** PROBLEM DETAILS **
Before copying, find the line below that contains "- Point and"; then return it and all later lines exactly, up to and including the final line, with no pictures.

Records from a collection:
########################################

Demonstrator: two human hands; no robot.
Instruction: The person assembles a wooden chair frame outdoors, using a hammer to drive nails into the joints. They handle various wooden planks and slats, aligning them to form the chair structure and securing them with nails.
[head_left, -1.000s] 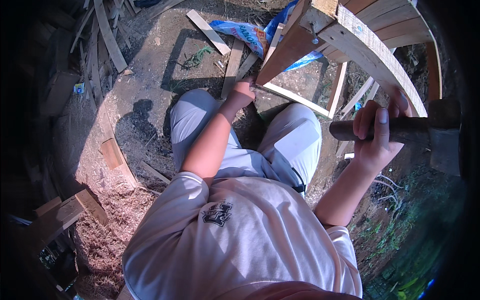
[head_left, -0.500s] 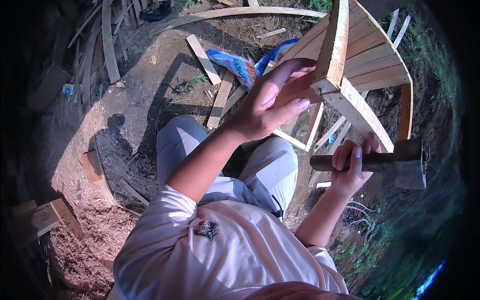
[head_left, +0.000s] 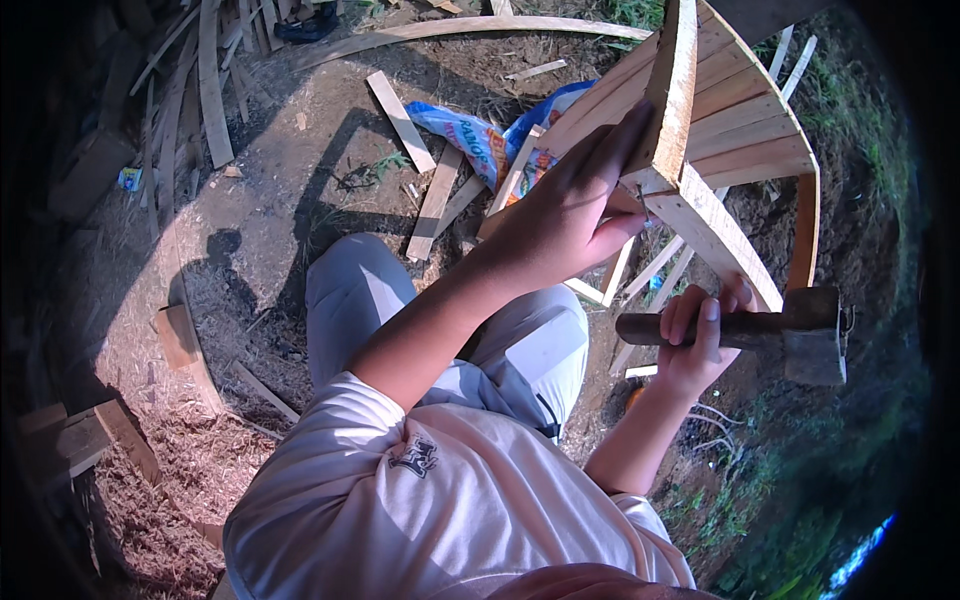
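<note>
A slatted wooden frame (head_left: 745, 125), like a small stool or seat, stands tilted at the upper right. My left hand (head_left: 560, 215) grips its near corner: the fingers lie straight along an upright board (head_left: 672, 95), and the thumb is beneath the corner. Beside the thumb, a thin nail (head_left: 643, 195) sticks out of the joint. My right hand (head_left: 703, 335) is closed round the dark handle of a hatchet (head_left: 815, 345), its broad metal head pointing right. The right index finger reaches the lower end of a slanting board (head_left: 725, 235) of the frame.
Loose wooden strips (head_left: 402, 120) lie on the dirt ahead, near a blue-and-white plastic sack (head_left: 460, 135). More long boards (head_left: 212, 90) are piled at the far left. Wood shavings (head_left: 170, 530) and offcuts (head_left: 128, 440) cover the near left; grass (head_left: 850, 110) grows at right.
My left hand has turned and its fingers have straightened up along the upright board, with the thumb now under the corner. The right hand keeps the hatchet almost in place.
</note>
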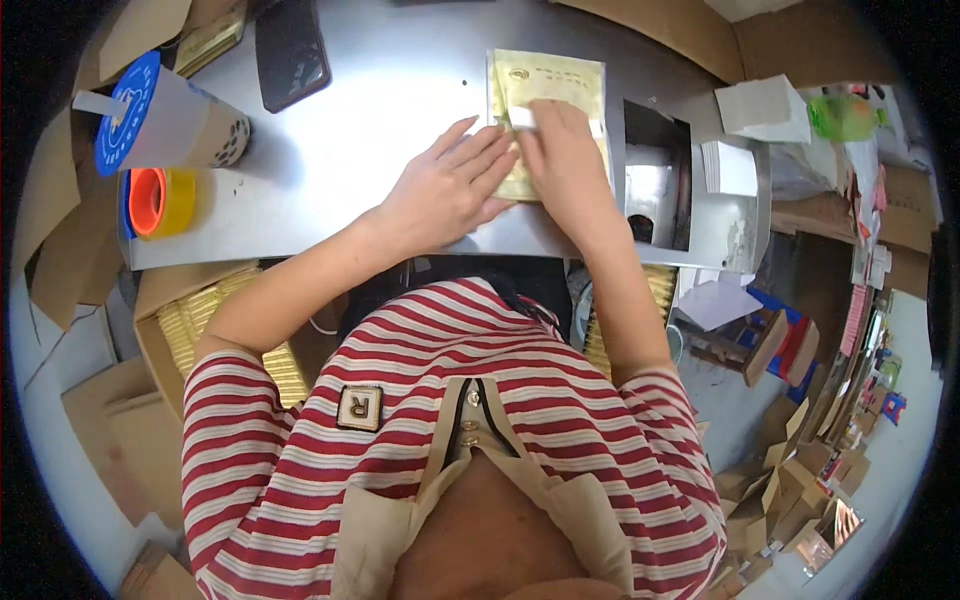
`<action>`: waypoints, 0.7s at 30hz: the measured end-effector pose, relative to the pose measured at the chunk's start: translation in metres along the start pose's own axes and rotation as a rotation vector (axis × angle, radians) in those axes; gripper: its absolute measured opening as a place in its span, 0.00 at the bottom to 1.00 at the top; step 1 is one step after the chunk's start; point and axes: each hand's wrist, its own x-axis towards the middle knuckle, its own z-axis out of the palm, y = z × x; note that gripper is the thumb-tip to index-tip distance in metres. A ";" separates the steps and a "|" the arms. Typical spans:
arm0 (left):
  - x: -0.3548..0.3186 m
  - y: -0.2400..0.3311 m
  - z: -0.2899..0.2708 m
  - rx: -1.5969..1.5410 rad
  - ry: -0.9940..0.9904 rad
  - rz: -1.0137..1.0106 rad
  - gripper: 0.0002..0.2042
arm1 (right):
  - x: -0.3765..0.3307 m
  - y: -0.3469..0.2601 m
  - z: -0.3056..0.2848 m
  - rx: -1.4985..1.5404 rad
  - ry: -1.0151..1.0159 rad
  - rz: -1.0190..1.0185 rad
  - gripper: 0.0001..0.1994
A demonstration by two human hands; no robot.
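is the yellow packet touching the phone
Apart. The head view shows it plainly: a wide stretch of bare metal table lies between the left edge of the yellow packet and the phone.

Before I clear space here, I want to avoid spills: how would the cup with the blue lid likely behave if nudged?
The cup is probably apt to tip, since it looks tall and seems to narrow toward its base. Its translucent wall suggests thin plastic that may flex when gripped. With the straw poking through the lid, any contents might leak if it fell.
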 end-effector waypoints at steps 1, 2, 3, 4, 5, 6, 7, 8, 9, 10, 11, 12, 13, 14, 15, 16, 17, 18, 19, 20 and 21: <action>0.000 -0.003 0.001 0.007 0.006 -0.013 0.25 | -0.010 -0.005 -0.012 0.149 0.052 -0.042 0.16; 0.000 -0.002 0.002 -0.018 0.014 0.001 0.25 | -0.019 -0.006 -0.022 0.292 0.106 -0.068 0.14; 0.002 -0.001 0.003 -0.044 0.022 0.019 0.25 | -0.019 -0.004 -0.018 0.305 0.094 -0.040 0.12; 0.002 -0.002 0.002 -0.049 0.027 0.026 0.25 | -0.014 0.002 -0.015 0.297 0.097 -0.034 0.12; 0.005 -0.004 -0.004 -0.056 0.003 0.037 0.24 | -0.010 0.012 -0.013 0.382 0.164 -0.037 0.11; 0.006 -0.009 -0.006 -0.057 -0.014 0.038 0.24 | -0.005 0.020 -0.013 0.466 0.227 -0.054 0.10; 0.006 -0.012 -0.007 -0.035 0.015 0.044 0.19 | -0.010 0.024 -0.021 0.577 0.282 0.188 0.08; 0.010 -0.012 -0.009 -0.041 0.021 0.056 0.19 | -0.013 0.037 -0.035 0.528 0.428 0.248 0.07; 0.014 -0.013 -0.012 -0.084 0.002 0.031 0.16 | -0.021 0.053 -0.052 0.340 0.500 0.361 0.07; 0.019 -0.013 -0.013 -0.122 -0.016 0.008 0.13 | -0.032 0.091 -0.054 0.227 0.618 0.442 0.09; 0.024 -0.013 -0.010 -0.190 -0.008 -0.061 0.09 | -0.039 0.104 -0.068 -0.086 0.674 0.509 0.13; 0.032 -0.011 -0.007 -0.193 -0.004 -0.051 0.09 | -0.051 0.132 -0.074 -0.357 0.685 0.424 0.17; 0.040 -0.010 -0.001 -0.136 0.023 -0.082 0.08 | -0.067 0.156 -0.074 -0.375 0.595 0.480 0.17; 0.044 -0.008 0.003 -0.078 0.047 -0.120 0.08 | -0.072 0.161 -0.076 -0.388 0.499 0.533 0.17; 0.048 -0.009 0.006 -0.080 0.048 -0.115 0.08 | -0.074 0.165 -0.075 -0.391 0.502 0.537 0.17; 0.051 -0.009 0.009 -0.018 0.036 -0.147 0.07 | -0.075 0.167 -0.073 -0.250 0.506 0.609 0.16; 0.055 -0.009 0.010 0.044 0.024 -0.179 0.07 | -0.074 0.167 -0.073 -0.107 0.510 0.680 0.15; 0.056 -0.009 0.007 0.043 0.023 -0.173 0.07 | -0.075 0.169 -0.073 -0.109 0.513 0.685 0.15; 0.056 -0.010 0.002 -0.034 -0.010 -0.224 0.07 | -0.076 0.171 -0.072 -0.060 0.536 0.652 0.14; 0.058 -0.012 -0.001 -0.111 -0.040 -0.276 0.07 | -0.076 0.173 -0.073 -0.015 0.561 0.616 0.14; 0.058 -0.014 -0.001 -0.111 -0.038 -0.269 0.07 | -0.076 0.174 -0.074 -0.017 0.566 0.619 0.14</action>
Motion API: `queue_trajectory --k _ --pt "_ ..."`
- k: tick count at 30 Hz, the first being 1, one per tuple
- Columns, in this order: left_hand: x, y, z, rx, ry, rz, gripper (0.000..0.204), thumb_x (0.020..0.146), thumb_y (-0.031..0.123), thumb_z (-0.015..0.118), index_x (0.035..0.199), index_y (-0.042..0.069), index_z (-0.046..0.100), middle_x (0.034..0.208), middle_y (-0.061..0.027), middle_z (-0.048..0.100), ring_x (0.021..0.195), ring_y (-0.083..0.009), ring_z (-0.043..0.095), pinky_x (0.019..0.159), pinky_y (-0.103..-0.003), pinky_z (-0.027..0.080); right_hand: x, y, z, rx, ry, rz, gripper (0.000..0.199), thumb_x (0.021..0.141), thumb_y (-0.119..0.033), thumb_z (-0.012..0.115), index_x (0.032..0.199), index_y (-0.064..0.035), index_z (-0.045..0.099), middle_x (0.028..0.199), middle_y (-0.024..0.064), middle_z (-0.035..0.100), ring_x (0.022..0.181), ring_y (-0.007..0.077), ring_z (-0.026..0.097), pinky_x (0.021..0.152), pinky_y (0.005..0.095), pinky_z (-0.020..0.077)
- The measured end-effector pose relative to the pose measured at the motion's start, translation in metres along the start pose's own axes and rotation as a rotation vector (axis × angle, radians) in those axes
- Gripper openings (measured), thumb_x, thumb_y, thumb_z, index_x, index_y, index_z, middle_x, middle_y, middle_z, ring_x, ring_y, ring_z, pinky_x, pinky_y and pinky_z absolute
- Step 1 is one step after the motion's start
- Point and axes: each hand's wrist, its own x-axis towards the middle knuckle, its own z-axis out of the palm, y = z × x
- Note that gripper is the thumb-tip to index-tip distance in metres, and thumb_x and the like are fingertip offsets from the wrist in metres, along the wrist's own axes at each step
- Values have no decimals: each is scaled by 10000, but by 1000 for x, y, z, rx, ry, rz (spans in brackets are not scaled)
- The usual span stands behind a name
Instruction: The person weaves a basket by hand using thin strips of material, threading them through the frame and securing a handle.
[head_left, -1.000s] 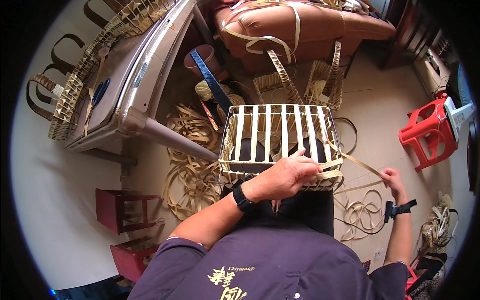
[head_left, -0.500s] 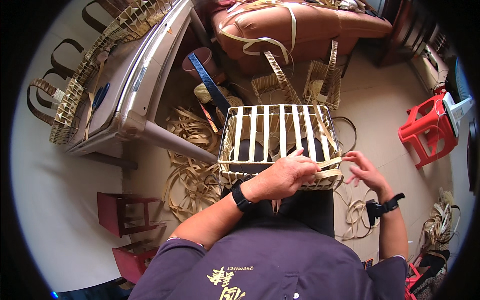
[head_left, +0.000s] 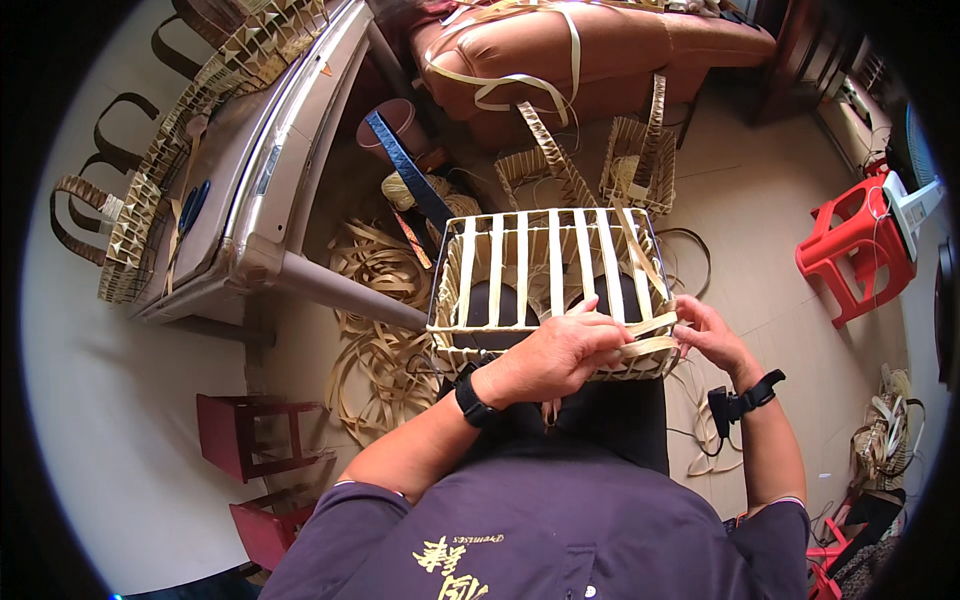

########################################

** REPLY TO THE EXERCISE **
- Point and axes: each hand's wrist, its own x-axis towards the middle knuckle, its own z-axis out of the palm, y = z × x
- Note that gripper is the thumb-tip to index-tip distance in metres, and thumb_x and the like are fingertip offsets from the wrist in metres, along the wrist's own axes at each step
- Values have no decimals: each is scaled by 10000, but by 1000 for x, y, z, rx, ry, rz (spans in brackets are not scaled)
- The usual span stands behind a name
Instruction: The person weaves a basket by hand using thin strips of material, threading them through the frame and securing a handle.
[head_left, -1.000s] 
[head_left, -0.500s] 
[head_left, +0.000s] 

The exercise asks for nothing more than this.